(AIM OF THE EXERCISE):
Using the entries that follow, give only the number of lines with the word "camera" in them.

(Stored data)
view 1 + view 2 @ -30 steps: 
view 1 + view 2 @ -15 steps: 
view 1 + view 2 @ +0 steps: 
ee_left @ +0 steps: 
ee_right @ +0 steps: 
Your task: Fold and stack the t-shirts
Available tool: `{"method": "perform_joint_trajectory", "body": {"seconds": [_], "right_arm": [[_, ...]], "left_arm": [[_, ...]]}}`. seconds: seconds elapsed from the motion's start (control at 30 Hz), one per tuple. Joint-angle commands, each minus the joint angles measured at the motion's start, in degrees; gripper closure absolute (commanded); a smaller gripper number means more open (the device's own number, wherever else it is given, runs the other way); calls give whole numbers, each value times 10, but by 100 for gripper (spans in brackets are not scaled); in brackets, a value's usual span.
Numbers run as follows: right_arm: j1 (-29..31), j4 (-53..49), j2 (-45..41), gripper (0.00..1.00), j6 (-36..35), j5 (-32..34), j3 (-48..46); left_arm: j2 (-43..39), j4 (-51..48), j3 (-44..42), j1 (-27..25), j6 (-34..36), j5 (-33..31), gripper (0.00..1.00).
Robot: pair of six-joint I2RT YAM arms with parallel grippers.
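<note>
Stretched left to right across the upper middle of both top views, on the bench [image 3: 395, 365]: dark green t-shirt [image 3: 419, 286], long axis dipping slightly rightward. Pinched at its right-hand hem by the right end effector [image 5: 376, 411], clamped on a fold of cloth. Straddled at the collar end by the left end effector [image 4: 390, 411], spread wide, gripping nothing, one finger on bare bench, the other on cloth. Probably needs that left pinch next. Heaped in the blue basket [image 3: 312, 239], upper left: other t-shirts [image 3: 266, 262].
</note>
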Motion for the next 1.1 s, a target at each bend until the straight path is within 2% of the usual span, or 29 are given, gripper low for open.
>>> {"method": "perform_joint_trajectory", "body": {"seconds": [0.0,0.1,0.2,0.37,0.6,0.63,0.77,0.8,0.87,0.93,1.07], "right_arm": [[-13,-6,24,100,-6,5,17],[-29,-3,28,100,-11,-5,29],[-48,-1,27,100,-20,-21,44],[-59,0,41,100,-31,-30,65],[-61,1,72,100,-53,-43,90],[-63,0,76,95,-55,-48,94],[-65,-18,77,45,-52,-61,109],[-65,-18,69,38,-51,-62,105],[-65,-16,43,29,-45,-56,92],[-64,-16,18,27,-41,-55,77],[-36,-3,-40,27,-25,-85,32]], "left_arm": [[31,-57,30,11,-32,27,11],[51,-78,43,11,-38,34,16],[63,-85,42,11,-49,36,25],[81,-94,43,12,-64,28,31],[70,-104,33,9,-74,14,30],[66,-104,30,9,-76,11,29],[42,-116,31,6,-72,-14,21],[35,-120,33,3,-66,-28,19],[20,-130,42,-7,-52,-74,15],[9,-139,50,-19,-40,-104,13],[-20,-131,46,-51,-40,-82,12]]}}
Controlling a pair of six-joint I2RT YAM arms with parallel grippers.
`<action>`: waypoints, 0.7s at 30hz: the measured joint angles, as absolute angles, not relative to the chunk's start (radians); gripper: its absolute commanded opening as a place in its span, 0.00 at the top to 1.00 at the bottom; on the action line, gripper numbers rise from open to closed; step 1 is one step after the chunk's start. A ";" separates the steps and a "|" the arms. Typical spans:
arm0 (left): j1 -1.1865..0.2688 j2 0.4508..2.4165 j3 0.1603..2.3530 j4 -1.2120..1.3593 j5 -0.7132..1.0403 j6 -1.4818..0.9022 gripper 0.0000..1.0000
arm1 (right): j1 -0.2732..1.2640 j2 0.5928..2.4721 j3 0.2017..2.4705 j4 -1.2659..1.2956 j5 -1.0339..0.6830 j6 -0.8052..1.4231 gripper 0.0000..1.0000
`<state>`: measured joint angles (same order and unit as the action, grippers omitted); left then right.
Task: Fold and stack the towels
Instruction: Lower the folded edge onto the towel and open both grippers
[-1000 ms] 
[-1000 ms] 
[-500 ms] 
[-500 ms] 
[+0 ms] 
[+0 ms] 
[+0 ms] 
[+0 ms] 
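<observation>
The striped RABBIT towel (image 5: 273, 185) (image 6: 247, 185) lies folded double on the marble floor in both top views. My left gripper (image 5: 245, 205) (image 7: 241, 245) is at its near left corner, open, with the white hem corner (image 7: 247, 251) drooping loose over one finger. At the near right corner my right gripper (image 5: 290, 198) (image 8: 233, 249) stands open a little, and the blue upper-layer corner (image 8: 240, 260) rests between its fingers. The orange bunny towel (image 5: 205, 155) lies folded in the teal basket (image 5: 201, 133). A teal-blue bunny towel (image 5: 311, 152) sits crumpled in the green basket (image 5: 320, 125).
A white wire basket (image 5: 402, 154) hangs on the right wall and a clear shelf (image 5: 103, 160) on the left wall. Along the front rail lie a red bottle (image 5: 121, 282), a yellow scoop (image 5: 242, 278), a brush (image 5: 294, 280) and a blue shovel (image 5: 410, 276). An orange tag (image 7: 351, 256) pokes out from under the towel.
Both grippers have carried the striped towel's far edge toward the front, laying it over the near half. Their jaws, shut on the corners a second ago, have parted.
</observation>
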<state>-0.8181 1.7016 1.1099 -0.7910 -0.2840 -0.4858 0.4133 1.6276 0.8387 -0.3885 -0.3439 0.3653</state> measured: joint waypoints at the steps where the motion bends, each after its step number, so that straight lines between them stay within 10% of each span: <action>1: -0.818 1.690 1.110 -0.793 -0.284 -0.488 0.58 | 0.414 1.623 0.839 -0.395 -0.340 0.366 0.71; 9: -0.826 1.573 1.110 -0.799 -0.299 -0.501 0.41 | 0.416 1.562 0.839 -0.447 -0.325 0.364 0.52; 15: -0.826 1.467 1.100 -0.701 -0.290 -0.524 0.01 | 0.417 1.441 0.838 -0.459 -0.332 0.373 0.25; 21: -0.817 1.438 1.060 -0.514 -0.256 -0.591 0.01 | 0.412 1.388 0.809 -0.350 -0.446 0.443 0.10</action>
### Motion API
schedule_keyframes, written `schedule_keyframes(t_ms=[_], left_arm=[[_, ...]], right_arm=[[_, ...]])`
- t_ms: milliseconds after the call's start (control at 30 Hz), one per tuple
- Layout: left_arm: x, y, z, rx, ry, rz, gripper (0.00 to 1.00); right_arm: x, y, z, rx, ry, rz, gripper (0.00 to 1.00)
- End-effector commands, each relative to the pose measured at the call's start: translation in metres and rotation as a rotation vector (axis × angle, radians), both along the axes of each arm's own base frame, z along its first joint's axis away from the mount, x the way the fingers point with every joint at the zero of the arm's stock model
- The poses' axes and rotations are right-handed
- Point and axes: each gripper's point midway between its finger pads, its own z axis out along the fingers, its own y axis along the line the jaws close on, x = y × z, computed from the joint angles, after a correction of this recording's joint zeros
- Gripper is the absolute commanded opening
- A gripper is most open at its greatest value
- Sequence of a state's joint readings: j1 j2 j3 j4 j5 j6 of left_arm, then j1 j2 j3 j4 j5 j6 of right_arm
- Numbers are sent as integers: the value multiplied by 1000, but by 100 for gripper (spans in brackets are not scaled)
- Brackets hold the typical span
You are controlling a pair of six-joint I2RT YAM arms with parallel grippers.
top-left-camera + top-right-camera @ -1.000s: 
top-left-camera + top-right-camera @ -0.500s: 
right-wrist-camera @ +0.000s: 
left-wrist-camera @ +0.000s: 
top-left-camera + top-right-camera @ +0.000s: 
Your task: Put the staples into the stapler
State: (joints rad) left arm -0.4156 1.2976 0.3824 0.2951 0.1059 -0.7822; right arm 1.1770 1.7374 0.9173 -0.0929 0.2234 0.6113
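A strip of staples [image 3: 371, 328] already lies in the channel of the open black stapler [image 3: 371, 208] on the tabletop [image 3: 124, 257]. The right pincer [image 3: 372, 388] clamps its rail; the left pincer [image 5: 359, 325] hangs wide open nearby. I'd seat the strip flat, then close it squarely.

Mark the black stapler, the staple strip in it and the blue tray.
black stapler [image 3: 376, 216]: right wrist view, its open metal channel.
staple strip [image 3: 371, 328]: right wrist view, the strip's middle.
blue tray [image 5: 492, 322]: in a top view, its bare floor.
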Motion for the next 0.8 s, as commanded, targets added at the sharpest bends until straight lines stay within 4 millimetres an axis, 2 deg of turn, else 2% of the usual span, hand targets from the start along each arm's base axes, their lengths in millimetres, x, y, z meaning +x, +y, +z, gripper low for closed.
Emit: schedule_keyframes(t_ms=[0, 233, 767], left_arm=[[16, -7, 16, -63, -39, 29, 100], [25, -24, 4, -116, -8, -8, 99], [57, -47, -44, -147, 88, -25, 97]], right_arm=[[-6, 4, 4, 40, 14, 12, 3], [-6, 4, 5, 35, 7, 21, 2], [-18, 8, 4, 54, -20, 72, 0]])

(OUTPUT FOR THIS TASK):
5